» DESCRIPTION OF THE TASK
Would you restate the listing word for word, with the images omitted?

○ ○ ○ ○ ○ ○ ○

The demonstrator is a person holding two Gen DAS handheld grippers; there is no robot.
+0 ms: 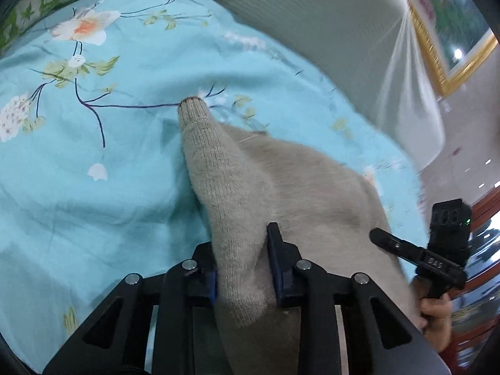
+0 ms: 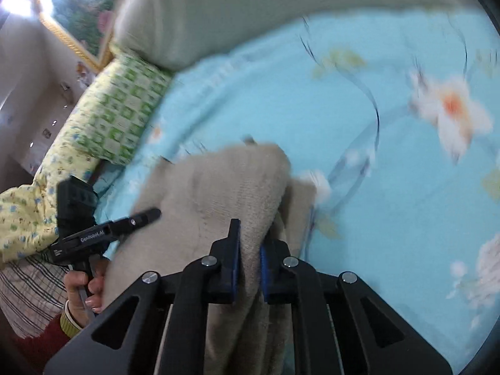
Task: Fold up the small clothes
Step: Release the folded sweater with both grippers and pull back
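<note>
A light blue cotton bedsheet printed with white and orange flowers on thin dark stems point(image 1: 93, 162) covers the bed and fills most of both views. A large off-white ribbed cushion or headboard pad point(image 1: 312, 31) runs along its far edge. A pillow in a green-and-white block print point(image 2: 122, 106) lies at the sheet's edge beside that pad, with a yellow floral quilt point(image 2: 22, 218) nearer the person. A gold-framed picture point(image 1: 450, 47) hangs on the wall behind; its subject is too blurred to read.

The task item, a small beige knitted garment with a fuzzy surface point(image 1: 297, 187), lies partly on the sheet and is gathered up toward both tools. One narrow knit sleeve with a ribbed cuff point(image 1: 200, 131) stretches forward across the sheet from the left tool.

The left gripper point(image 1: 243, 265), black with blue pads, has its fingers closed against the sleeve fabric, which passes between them and bulges on the near side. The right gripper point(image 2: 250, 256), of the same build, pinches a thick fold of the same garment between nearly meeting fingers.

Each wrist view shows the other tool at the frame edge, its handle held in a bare hand point(image 2: 82, 290). The right wrist view is motion-blurred, so fine detail of the sheet print there is uncertain.
</note>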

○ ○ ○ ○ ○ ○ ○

» COMPLETED TASK
The demonstrator is a person holding two Gen DAS handheld grippers; there is no robot.
+0 ms: 
+0 ms: 
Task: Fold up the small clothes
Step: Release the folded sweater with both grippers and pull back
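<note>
A light blue cotton bedsheet printed with white and orange flowers on thin dark stems point(image 1: 93, 162) covers the bed and fills most of both views. A large off-white ribbed cushion or headboard pad point(image 1: 312, 31) runs along its far edge. A pillow in a green-and-white block print point(image 2: 122, 106) lies at the sheet's edge beside that pad, with a yellow floral quilt point(image 2: 22, 218) nearer the person. A gold-framed picture point(image 1: 450, 47) hangs on the wall behind; its subject is too blurred to read.

The task item, a small beige knitted garment with a fuzzy surface point(image 1: 297, 187), lies partly on the sheet and is gathered up toward both tools. One narrow knit sleeve with a ribbed cuff point(image 1: 200, 131) stretches forward across the sheet from the left tool.

The left gripper point(image 1: 243, 265), black with blue pads, has its fingers closed against the sleeve fabric, which passes between them and bulges on the near side. The right gripper point(image 2: 250, 256), of the same build, pinches a thick fold of the same garment between nearly meeting fingers.

Each wrist view shows the other tool at the frame edge, its handle held in a bare hand point(image 2: 82, 290). The right wrist view is motion-blurred, so fine detail of the sheet print there is uncertain.
</note>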

With that, the output is done.